Es sei schon kurios, dass Europas größter Halbleiterstandort heute just dort stehe, wo der Osten einst im Wettrennen mit dem Westen Boden gutmachen wollte, sagt Drews. Es sei kein Zufall, dass die neue Fabrik von Bosch in Dresden gebaut wird, unterstreicht Graf. Man finde hier Fachkräfte und ein enges Netz aus Wissenschaft und Wirtschaft: "Hier hat man jahrzehntelange Erfahrung." Kein Wunder: ZMD hatte die Wende überlebt und noch einige seiner Megabit-Chips produziert. Siemens-Ingenieure hielten sie für technisch gut. So erklärte der Konzern 1993, die Ressourcen in Dresden zu nutzen und hier eine Fabrik zu bauen. Später gründete Siemens seine Chipsparte als Infineon aus. Heute ist sie ein tragender Pfeiler für Dresden. Raik Brettschneider, Infineon Geschäftsführer in Sachsen, will weiter investieren. Der Standort habe Potential.
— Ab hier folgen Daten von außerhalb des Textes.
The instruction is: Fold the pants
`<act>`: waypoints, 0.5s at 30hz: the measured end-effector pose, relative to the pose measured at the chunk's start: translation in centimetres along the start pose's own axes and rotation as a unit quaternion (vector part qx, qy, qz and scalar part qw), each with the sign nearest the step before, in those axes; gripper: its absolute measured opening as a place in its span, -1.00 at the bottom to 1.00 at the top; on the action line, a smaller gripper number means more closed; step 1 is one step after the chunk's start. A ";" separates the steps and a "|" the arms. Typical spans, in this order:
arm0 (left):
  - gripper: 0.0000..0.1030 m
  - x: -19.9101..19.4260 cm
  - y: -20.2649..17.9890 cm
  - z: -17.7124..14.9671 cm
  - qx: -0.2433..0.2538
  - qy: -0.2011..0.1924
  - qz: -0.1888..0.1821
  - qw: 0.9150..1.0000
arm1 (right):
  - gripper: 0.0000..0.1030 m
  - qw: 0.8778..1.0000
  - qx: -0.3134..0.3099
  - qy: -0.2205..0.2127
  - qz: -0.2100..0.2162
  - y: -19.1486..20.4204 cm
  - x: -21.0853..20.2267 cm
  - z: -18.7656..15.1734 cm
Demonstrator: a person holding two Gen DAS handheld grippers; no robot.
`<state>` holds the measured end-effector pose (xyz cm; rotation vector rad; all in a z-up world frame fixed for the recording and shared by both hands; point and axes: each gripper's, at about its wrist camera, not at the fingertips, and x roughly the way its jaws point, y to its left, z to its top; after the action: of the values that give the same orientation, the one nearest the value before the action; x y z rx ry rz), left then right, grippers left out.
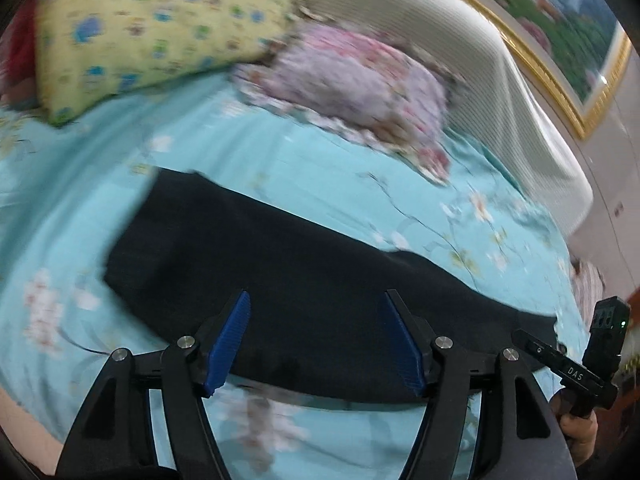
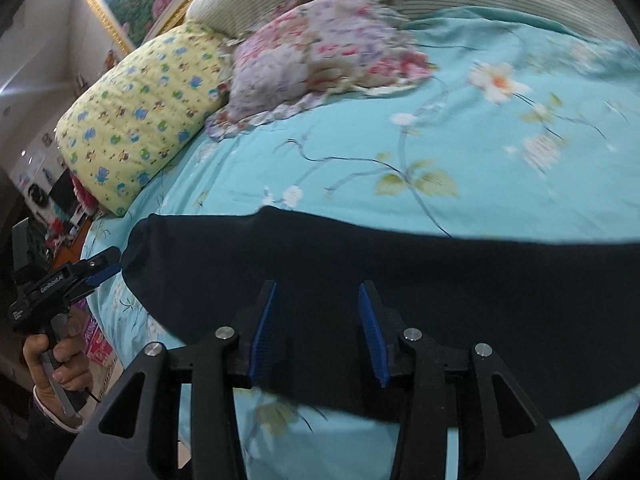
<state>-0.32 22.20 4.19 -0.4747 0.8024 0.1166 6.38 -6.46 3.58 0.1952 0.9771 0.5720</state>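
The dark pants (image 1: 288,264) lie flat as a long band across the turquoise flowered bed sheet (image 1: 320,168). My left gripper (image 1: 317,300) hovers over their near edge, open, with nothing between its blue pads (image 1: 230,340). In the right wrist view the same pants (image 2: 460,280) stretch from left to right. My right gripper (image 2: 317,286) is open above their middle, and its pads (image 2: 372,332) are off the cloth. At the pants' left end the left gripper (image 2: 109,262) shows again, held by a hand (image 2: 60,360).
A yellow patterned pillow (image 2: 144,120) and a bunched pink-and-lilac floral cloth (image 2: 312,56) lie at the head of the bed. Behind them are a striped headboard (image 1: 460,40) and a gold-framed picture (image 1: 560,20). The bed's left edge (image 2: 116,344) drops to a cluttered floor.
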 end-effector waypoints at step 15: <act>0.45 5.1 -11.0 -3.9 0.086 0.089 -0.066 0.990 | -0.12 0.996 0.075 -0.037 -0.037 -5.8 -5.8 -3.8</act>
<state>3.69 10.29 2.23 -0.3770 0.9436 -0.1179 2.86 -14.81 3.31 0.3110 0.9516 0.4207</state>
Das stellten auch die Amerikaner fest, als sie nach dem Mauerfall wissen wollten, wie die DDR zu ihrem Megabit-Chip gekommen war. Rasch wurde klar, dass die Ingenieure trotz Mangelwirtschaft eine geschlossene Wertschöpfungskette für die Chipfertigung geknüpft hatten. Was nicht vorhanden war, wurde ausgetüftelt; was nicht auszutüfteln war, wurde über geheime Kanäle im Westen beschafft. So hat der 1-Megabit-Chip die DDR zwar nicht gerettet, dem Standort Dresden aber einen Weg in die Zukunft gewiesen.